A seemingly simple request from a mouse for a cookie spirals into a cascade of related actions. Each subsequent event directly leads to the next. This sequence continues throughout the story, exploring the concept of cause and effect.

It Fell from the Sky by The Fan Brothers

When an object plummets from the sky, it intrigues the insects. An opportunistic spider capitalizes on the event, charging fees for viewing the spectacle. As interest wanes, the spider learns about community, supply, and demand.

It Fell From the Sky inspires discussions on community, integrity, selfishness, supply and demand, entrepreneurship and capitalism.

King Bidgood's in the Bathtub by Audrey Wood

This is the first of two picture books to teach sequencing by Audrey Woods. King Bidgood refuses to get out of his bathtub. His courtiers try inventive methods to lure him out, but the king remains in the bath. Declaring he will do all his kingly duties in the tub, the page boy uses a clever solution to get him out.

King Bidgood’s in the Bathtub explores the dynamics of power and responsibility, creative problem solving, persistence, clever thinking, and sometimes the simplest ideas are the most effective.

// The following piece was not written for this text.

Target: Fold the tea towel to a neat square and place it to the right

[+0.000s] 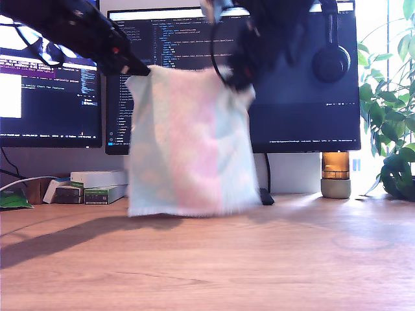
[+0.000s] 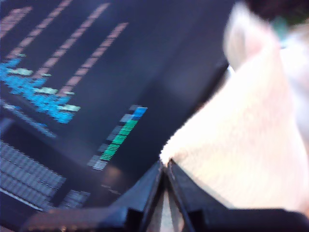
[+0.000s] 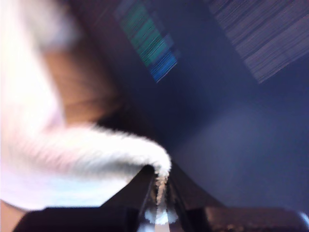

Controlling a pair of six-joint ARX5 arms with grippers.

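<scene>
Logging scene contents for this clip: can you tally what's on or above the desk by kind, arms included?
Tea towel: 1
Grippers: 2, my first gripper and my second gripper
Monitors: 2
Headphones: 1
Potted plant: 1
Small boxes: 3, stacked at the exterior view's left
Total: 10

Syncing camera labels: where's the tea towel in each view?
Exterior view: tea towel hangs mid-frame above the desk, each top corner held by a pincer.
First wrist view: towel beside the pincer, corner pinched.
Second wrist view: towel, corner pinched.
Shared landmark: dark code monitor behind.
</scene>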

The King of Kindergarten by Derrick Barnes

A young boy is brimming with excitement and confidence as he embarks on his first day of Kindergarten. He showcases healthy self-esteem as he eagerly engages with new friends and experiences.

The King of Kindergarten encourages students to approach new beginnings with confidence and enthusiasm, helping to foster a positive attitude towards school life.